In 2002 he participated in one of the Here And Now nostalgia tours featuring his ’80s contemporaries, before launching a new version of Visage with whom he recorded a studio album in 2013. TV producers booked him to appear on programmes like After They Were Famous, Pop Goes The Band and Loose Women. In 2008 he appeared in Ashes To Ashes, the BBC time travel drama series named after the Bowie track.

This was a clever nod to Strange’s appearance in the original video in 1980, an occasion the Visage frontman never tired of recalling. “David Bowie came to the club and hand-picked me. I was totally in awe,” he said. “I thought we would be going somewhere really exotic. We ended up on Southend beach! He closed the beach, so at least that was glamorous. ”

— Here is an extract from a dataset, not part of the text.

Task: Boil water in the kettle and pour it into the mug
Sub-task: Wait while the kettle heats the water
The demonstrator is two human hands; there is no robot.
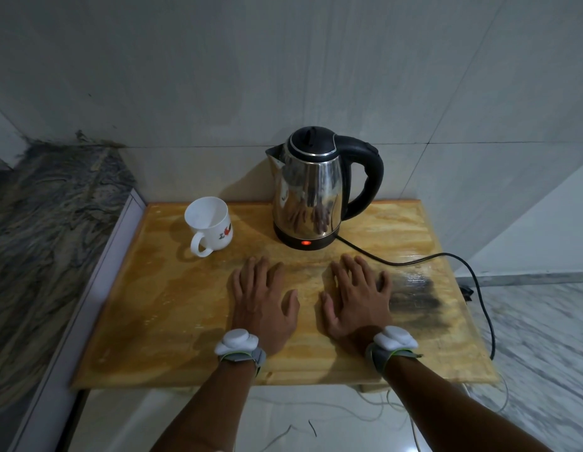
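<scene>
Oddly, the only print was a red and black mark on the white mug (209, 227), too small to read. The steel kettle (311, 190), with black lid and handle, stood on its base at the table's (159, 314) far edge, a red light lit, the mug just left. The left hand (262, 303) and right hand (357, 298) lay flat, fingers spread, holding nothing.

Wooden table (172, 321) — kettle (311, 190), mug (210, 228), both hands apparently flat.
</scene>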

Born Steven John Harrington in 1959 in Newbridge, he was drawn to the capital after seeing the Sex Pistols and Stranglers and was soon working for Pistols manager Malcolm McLaren while squatting with Stranglers bassist Jean-Jacques Burnel. A postman nicknamed him Steve Strange, an improvement on the Steve Brady alias he had been using while trying to whip up controversy with the wannabe punk rock group The Moors Murderers. The tasteless band briefly fooled The Sunday Mirror and the music weekly Sounds into giving them coverage in 1977 but never got off the ground.

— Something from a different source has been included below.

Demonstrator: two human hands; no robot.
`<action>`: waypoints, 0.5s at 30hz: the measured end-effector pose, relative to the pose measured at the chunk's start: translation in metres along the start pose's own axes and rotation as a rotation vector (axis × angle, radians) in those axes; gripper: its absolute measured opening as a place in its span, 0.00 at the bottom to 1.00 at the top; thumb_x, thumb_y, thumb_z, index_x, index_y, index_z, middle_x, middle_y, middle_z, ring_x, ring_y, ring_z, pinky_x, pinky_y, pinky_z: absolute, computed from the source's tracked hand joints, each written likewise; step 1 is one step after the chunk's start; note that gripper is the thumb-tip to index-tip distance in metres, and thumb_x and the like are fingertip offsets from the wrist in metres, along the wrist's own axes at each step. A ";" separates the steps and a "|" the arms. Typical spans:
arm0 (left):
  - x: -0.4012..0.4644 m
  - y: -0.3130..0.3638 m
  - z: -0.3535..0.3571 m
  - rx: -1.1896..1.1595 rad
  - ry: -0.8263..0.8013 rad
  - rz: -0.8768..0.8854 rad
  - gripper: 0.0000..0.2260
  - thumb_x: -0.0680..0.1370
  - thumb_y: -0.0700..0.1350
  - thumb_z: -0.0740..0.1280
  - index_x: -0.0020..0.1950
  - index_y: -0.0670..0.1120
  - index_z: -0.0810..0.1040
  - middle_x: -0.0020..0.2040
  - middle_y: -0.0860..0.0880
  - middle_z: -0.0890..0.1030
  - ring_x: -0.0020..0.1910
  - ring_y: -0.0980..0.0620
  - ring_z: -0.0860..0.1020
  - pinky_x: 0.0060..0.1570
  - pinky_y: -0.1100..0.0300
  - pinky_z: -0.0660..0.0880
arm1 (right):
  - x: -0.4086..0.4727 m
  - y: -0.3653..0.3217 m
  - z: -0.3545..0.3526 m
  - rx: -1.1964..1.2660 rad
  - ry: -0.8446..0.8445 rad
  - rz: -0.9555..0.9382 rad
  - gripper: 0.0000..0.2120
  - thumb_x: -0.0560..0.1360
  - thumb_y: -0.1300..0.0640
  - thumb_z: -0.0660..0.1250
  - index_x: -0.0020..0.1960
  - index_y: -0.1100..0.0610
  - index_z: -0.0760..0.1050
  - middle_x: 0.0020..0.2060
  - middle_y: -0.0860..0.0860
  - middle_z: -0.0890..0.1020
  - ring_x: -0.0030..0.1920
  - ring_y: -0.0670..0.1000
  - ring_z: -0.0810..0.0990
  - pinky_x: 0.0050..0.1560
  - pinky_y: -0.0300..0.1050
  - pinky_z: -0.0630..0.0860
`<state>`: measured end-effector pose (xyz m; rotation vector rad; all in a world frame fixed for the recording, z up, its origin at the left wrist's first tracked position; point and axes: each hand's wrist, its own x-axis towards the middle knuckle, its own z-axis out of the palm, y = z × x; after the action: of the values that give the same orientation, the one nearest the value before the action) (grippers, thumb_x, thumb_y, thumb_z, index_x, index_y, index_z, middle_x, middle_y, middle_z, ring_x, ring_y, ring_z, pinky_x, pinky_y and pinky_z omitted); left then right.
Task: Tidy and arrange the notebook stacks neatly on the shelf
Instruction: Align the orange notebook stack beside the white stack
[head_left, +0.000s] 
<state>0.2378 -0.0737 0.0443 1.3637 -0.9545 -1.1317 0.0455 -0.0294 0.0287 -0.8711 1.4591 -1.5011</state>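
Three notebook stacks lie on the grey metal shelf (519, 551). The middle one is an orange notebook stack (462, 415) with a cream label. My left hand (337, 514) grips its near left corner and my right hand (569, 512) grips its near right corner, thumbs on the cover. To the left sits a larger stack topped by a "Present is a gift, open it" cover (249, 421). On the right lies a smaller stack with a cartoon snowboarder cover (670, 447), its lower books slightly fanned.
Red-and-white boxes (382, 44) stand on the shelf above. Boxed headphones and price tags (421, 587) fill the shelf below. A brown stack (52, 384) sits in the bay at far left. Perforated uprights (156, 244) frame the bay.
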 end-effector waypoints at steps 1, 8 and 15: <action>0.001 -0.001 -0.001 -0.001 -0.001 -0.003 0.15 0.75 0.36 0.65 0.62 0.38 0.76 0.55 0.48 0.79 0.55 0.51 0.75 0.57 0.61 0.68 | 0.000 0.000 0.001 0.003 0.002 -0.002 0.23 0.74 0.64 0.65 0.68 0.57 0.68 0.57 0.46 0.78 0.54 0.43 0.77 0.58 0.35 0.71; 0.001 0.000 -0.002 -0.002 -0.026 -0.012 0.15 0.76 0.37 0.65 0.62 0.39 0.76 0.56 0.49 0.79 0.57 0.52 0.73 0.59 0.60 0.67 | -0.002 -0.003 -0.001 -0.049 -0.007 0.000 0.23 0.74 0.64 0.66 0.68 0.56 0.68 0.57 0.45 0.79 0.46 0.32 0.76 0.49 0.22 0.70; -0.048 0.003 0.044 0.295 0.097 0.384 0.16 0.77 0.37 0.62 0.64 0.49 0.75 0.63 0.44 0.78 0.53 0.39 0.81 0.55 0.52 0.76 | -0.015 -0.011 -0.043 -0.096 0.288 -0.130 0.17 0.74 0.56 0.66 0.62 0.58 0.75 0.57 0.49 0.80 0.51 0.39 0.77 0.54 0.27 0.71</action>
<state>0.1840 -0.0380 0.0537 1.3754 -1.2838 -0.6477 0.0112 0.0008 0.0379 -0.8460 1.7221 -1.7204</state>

Steve Strange (left) and Boy George in 2001 (PA)

Instead he fell in with Egan and Ure who had joined the former Sex Pistols bassist Glen Matlock and the guitarist Steve New to form the Rich Kids. In 1979 the embryonic Visage recorded a cover of the Zager and Evans song “In The Year 2525” which attracted the attention of the Stranglers producer Martin Rushent. Rushent bankrolled the recording of further tracks and leased the one-off single “Tar” to Radar Records. But the Visage album sat on the shelves for a year until Polydor offered them a deal at the end of 1980.

Not the most reliable of interviewees, Strange was prone to exaggeration and self-aggrandising, yet had some justification when talking up his dual role as Visage frontman and catalyst for a generation of new British talent. “In books, people put me down as an icon of the Eighties, a legend that created a movement,” he said. “Some people poke fun at it.”

Leaving aside Spandau Ballet, Culture Club and Duran Duran, the Blitz kids who changed popular culture and fashion include figures like Robert Elms and Dylan Jones and the dancer and choreographer Michael Clark. Strange died of a heart attack in his sleep on holiday in Egypt.

Steven John Harrington (Steve Strange), musician and club owner: born Newbridge, Monmouthshire 28 May 1959; died Sharm el-Sheikh, Egypt 12 February 2015.